• **Task description**
Extract the lines that carry the string "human" from the listing.
╭─ Records provided
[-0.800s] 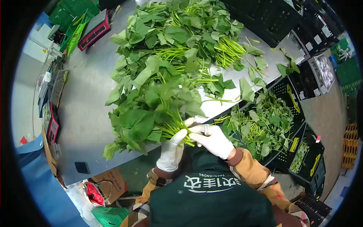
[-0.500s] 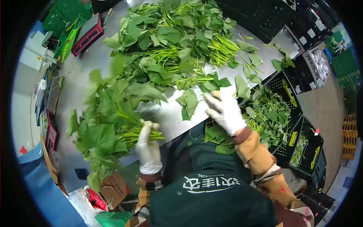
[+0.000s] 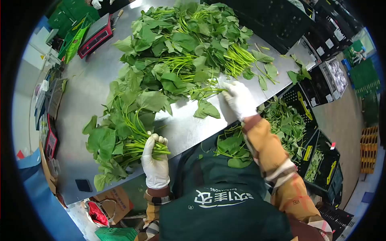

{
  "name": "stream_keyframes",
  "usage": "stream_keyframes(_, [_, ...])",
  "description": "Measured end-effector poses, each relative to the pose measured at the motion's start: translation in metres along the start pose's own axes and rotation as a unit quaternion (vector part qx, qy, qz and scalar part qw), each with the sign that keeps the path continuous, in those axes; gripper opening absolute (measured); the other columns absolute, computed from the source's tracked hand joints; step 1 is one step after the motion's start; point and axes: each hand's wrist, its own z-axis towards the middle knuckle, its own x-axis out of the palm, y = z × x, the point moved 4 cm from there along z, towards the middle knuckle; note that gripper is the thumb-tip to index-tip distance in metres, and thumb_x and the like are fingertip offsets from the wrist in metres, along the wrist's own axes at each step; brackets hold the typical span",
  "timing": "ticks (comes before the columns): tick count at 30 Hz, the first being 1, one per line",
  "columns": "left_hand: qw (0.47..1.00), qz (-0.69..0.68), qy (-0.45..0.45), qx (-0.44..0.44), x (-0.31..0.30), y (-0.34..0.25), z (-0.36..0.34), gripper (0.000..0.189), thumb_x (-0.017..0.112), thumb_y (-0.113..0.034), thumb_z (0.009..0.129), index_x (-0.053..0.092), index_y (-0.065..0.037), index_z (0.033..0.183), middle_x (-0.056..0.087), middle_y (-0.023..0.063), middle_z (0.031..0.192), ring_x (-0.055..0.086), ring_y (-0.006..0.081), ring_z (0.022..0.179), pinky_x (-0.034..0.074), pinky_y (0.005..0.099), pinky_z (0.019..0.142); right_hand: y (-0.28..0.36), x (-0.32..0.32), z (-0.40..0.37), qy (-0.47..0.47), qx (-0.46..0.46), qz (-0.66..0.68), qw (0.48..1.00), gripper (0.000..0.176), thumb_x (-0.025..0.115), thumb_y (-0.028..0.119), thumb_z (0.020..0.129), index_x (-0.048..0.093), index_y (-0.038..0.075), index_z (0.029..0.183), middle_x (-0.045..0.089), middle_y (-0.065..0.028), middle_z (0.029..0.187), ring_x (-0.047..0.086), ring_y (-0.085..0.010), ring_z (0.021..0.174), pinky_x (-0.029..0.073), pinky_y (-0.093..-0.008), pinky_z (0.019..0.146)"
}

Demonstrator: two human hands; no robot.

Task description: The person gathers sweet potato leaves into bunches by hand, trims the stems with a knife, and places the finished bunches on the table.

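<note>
My left hand (image 3: 156, 162), in a white glove, is closed round the stems of a leafy green bunch (image 3: 124, 132), whose leaves spread to the left over the metal table (image 3: 84, 100). In its white glove, my right hand (image 3: 240, 99) pinches the stem end of a leafy sprig (image 3: 207, 109) at the near side of the pile. The large pile of leafy greens (image 3: 185, 44) lies across the far part of the table, with cut stems showing in bundles.
Black crates (image 3: 299, 104) holding greens stand at the right, below the table edge. A red scale (image 3: 95, 36) sits at the far left. Loose greens (image 3: 234, 150) lie against my apron. At the top left, part of another person's gloved hand (image 3: 96, 4) shows.
My right hand has closed on a sprig's stem and moved slightly up. The bunch in my left hand has shifted slightly right and lies steadier. Another person's hand has appeared at the top left.
</note>
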Motion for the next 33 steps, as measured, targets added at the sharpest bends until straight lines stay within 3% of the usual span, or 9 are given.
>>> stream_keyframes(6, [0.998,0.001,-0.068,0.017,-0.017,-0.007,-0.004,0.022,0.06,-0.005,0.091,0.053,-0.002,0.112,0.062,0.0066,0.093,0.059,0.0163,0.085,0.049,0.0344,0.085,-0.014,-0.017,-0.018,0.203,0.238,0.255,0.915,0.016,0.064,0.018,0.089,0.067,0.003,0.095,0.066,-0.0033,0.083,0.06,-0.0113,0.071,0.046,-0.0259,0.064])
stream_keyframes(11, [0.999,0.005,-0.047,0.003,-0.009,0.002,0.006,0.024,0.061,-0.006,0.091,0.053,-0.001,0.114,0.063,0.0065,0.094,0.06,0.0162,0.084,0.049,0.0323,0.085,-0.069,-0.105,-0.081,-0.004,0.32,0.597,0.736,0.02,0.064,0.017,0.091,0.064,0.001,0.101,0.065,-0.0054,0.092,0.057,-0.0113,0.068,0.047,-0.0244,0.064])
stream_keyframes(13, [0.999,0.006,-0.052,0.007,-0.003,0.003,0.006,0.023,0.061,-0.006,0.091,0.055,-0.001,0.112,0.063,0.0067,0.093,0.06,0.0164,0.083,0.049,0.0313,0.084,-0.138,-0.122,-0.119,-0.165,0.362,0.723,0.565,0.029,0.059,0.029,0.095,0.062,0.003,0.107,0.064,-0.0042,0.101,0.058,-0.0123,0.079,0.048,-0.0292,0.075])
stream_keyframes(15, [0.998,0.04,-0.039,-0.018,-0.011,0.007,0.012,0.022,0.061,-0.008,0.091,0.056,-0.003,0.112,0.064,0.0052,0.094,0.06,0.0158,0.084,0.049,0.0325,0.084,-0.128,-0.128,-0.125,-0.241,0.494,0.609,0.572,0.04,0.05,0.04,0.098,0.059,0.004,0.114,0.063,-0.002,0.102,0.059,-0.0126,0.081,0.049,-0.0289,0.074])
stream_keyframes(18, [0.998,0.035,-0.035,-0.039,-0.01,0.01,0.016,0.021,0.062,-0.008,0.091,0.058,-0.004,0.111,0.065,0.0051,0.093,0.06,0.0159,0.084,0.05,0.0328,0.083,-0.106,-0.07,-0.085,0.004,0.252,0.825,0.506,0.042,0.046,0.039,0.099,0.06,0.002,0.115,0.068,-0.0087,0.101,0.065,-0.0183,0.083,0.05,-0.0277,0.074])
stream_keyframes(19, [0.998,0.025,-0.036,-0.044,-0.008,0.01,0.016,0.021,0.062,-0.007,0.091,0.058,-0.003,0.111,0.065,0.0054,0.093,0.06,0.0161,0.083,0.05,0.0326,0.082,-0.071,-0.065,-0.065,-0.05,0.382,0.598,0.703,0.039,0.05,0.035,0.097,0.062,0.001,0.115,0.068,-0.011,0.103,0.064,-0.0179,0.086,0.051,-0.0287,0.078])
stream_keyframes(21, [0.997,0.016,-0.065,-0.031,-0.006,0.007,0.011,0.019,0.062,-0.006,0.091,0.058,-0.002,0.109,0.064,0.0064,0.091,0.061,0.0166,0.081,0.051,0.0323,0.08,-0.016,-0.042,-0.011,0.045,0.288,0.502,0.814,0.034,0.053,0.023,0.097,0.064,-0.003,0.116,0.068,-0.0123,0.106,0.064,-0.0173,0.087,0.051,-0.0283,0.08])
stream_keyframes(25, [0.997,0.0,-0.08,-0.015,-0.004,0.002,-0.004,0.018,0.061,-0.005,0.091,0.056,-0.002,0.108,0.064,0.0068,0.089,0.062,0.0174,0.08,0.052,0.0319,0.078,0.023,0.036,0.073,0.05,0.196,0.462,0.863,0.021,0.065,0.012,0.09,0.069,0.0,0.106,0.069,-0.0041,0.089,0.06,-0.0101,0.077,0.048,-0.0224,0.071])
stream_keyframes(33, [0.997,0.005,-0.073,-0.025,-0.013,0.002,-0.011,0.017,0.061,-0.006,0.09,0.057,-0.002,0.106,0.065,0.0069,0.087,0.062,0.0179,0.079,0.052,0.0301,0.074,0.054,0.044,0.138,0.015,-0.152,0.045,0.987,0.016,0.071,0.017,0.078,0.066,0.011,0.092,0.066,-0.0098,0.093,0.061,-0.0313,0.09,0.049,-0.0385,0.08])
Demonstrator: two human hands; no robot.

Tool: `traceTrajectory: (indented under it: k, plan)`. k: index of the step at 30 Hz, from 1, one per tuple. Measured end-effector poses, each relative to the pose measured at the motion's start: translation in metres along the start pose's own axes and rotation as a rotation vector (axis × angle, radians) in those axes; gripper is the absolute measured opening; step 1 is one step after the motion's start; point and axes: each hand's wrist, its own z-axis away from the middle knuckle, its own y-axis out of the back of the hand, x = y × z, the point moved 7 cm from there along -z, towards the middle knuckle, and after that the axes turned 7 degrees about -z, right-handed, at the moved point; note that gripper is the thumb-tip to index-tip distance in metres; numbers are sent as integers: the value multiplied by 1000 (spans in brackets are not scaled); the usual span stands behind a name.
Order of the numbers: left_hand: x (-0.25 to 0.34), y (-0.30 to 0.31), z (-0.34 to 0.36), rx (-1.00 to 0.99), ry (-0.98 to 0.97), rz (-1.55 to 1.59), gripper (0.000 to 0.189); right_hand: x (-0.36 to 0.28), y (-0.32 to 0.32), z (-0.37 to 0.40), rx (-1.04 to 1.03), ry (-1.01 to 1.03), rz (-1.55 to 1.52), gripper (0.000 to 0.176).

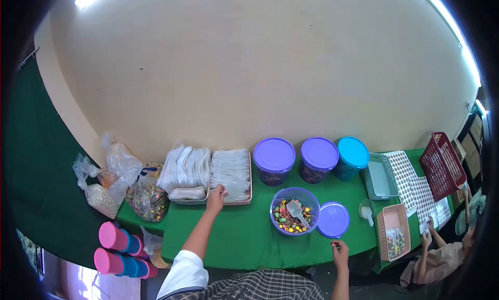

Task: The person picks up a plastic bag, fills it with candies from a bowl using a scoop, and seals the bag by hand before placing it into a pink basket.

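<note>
On the table (244, 243) a tray of flat bags (231, 170) lies left of centre, with a second stack of bags (185, 170) to its left and knotted sacks (148, 200) beyond that. The left hand (217, 196) is at the tray's near edge. To the right of the tray stands an open tub (294, 212) with a scoop (294, 208) in it, and its lid (332, 220) lies just beside it on the right. Three closed tubs (318, 158) stand in a row behind. The right hand (340, 251) is at the table's front edge, before the lid.
</note>
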Motion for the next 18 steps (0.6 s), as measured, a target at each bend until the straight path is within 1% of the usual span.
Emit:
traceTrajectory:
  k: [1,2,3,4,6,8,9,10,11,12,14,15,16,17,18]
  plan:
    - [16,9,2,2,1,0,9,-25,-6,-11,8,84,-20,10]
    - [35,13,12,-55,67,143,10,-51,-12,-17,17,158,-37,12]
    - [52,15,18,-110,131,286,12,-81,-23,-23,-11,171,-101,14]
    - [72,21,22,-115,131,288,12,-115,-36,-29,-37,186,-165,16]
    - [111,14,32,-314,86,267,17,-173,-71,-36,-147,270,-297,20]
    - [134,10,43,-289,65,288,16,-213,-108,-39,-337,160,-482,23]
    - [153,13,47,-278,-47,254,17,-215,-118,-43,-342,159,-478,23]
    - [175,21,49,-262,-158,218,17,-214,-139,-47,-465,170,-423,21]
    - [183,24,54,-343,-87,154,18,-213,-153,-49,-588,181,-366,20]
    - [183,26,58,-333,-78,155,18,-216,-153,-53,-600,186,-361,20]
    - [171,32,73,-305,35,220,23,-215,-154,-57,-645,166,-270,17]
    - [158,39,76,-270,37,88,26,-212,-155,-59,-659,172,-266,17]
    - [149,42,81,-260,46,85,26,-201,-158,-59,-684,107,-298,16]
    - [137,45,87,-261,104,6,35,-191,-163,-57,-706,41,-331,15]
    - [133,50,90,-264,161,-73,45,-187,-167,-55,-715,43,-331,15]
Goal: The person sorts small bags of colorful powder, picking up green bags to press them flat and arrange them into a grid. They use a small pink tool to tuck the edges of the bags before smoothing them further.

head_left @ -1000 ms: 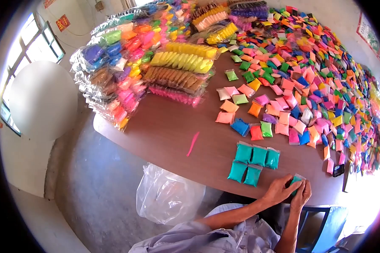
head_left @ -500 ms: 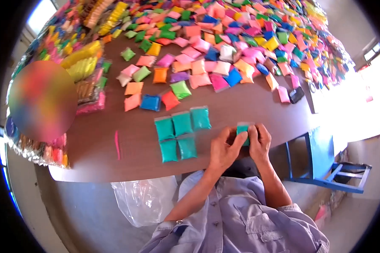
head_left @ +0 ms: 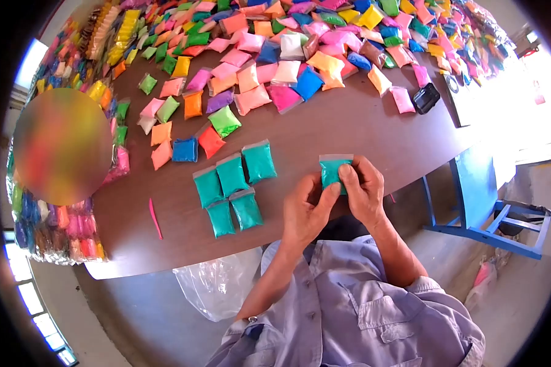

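Observation:
Between my two hands is a small teal packet [head_left: 332,170] in a clear plastic bag, its clear top strip facing away from me. My left hand [head_left: 306,208] grips its lower left part, thumb on the front. On its right side, my right hand [head_left: 364,191] pinches it with the thumb across the front; the fingers behind are partly hidden. Several matching teal packets [head_left: 231,175] lie flat on the table to the left of my hands, in two rows. Further left is a thin pink stick-like tool [head_left: 155,218].
A big spread of coloured packets [head_left: 275,49] covers the table's [head_left: 343,125] far side. Bundled packets [head_left: 61,235] line the left edge. An open black case [head_left: 426,98] lies at the right. A clear plastic bag [head_left: 217,284] hangs below the front edge; a blue stool [head_left: 487,220] stands right.
The view has shifted, so the table things appear further left. My hands have raised the teal packet away from me and turned it, showing more of its front.

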`<state>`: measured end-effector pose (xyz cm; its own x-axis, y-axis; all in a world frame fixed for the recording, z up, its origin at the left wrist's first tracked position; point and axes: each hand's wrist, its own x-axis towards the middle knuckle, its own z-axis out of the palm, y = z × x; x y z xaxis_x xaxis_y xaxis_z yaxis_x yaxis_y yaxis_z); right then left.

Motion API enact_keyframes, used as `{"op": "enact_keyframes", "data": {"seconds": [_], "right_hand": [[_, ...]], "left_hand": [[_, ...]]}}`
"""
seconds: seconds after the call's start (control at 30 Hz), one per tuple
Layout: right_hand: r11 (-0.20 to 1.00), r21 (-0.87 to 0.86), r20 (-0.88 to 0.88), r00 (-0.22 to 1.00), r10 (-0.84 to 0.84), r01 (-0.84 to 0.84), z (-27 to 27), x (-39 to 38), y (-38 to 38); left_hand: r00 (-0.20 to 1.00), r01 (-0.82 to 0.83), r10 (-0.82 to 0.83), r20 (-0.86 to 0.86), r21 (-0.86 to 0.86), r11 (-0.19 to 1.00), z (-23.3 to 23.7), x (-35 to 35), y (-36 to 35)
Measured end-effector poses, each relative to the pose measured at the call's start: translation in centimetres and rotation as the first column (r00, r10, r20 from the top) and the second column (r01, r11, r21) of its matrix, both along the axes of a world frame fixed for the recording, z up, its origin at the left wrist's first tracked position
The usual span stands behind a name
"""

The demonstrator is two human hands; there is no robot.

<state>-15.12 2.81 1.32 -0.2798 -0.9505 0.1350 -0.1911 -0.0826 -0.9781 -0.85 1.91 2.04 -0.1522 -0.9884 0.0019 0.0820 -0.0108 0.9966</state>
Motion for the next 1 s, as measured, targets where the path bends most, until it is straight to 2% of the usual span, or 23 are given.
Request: {"op": "enact_keyframes", "data": {"seconds": [0.13,0.2,0.23,0.3,0.33,0.4,0.5,0.7,0.77,0.83,0.9,1.0], "right_hand": [[1.0,0.011,0.153,0.988,0.008,-0.01,0.0,0.4,0.2],[0.995,-0.009,0.023,0.995,0.099,-0.099,0.0,0.0,0.1],[0.996,-0.007,0.033,0.995,0.094,-0.094,0.3,-0.1,0.0],[0.989,-0.016,0.044,0.988,0.146,-0.146,0.8,-0.2,-0.2],[0.99,-0.016,0.047,0.988,0.144,-0.143,0.9,-0.3,-0.2],[0.992,0.03,0.016,0.992,0.126,-0.127,0.9,-0.7,-0.2],[0.983,-0.006,-0.002,0.983,0.182,-0.182,0.4,-1.0,0.0],[0.985,0.009,0.052,0.984,0.172,-0.172,0.5,-0.7,-0.3],[0.988,-0.01,0.066,0.986,0.155,-0.155,0.4,-0.7,-0.5],[0.991,-0.072,-0.022,0.993,0.113,-0.114,0.1,-0.7,-0.6],[0.989,-0.072,-0.019,0.992,0.128,-0.129,0.1,-0.9,-0.5],[0.986,-0.072,-0.021,0.989,0.146,-0.148,0.0,-1.0,-0.4]], "left_hand": [[0.995,0.016,-0.019,0.101,0.027,1.0,-0.5,0.7,0.1],[0.988,-0.029,0.017,0.151,0.083,0.996,-0.6,1.1,0.0],[0.987,-0.025,0.012,0.16,0.085,0.996,-0.7,1.0,-0.1],[0.998,-0.065,0.067,-0.011,0.125,0.99,-0.7,0.7,-0.1],[0.998,-0.063,0.064,-0.008,0.127,0.99,-0.3,0.3,-0.2],[0.984,-0.149,0.161,-0.078,0.146,0.978,0.7,-0.5,-0.4],[0.997,-0.071,0.072,-0.005,0.096,0.993,0.1,0.4,-0.9],[0.995,-0.057,0.051,0.087,0.068,0.996,-1.3,1.3,-0.7],[0.996,-0.066,0.061,0.059,0.075,0.995,-0.8,0.8,-0.7],[0.997,-0.071,0.069,0.028,0.081,0.994,-0.3,0.5,-0.7],[0.996,-0.083,0.085,-0.009,0.117,0.99,0.0,0.4,-0.7],[0.996,-0.085,0.082,0.027,0.099,0.992,-0.2,0.5,-0.9]]}}
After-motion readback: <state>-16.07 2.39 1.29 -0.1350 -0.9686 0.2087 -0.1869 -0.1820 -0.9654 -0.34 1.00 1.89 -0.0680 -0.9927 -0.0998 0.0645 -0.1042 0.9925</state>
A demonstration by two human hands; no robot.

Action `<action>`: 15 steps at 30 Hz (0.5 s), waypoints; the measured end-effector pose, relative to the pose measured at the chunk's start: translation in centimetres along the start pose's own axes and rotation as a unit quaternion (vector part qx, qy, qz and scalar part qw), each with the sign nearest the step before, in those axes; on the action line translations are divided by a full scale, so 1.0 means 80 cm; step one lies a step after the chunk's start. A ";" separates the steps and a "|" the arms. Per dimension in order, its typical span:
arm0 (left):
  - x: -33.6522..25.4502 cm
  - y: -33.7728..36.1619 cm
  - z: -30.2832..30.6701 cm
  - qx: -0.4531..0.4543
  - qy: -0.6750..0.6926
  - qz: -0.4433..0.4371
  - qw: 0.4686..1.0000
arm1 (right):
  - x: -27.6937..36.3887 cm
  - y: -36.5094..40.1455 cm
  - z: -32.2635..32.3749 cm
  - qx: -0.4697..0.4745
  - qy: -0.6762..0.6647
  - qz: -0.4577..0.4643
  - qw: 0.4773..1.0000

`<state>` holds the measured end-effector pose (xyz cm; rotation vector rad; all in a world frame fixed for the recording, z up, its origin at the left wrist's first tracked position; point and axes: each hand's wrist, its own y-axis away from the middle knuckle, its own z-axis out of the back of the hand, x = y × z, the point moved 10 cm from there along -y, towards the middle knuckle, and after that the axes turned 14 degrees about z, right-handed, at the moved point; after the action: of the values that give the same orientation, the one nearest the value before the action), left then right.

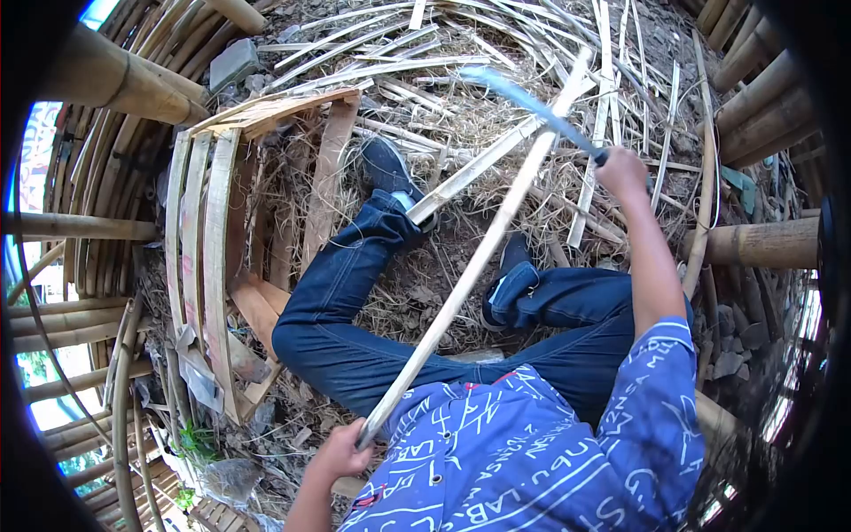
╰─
• **Response below**
Demonstrator: two human hands; no robot.
Demonstrator: two human hands; no robot.
The demonstrator is two human hands; there is no robot.
A demonstration by two human hands; no robot.

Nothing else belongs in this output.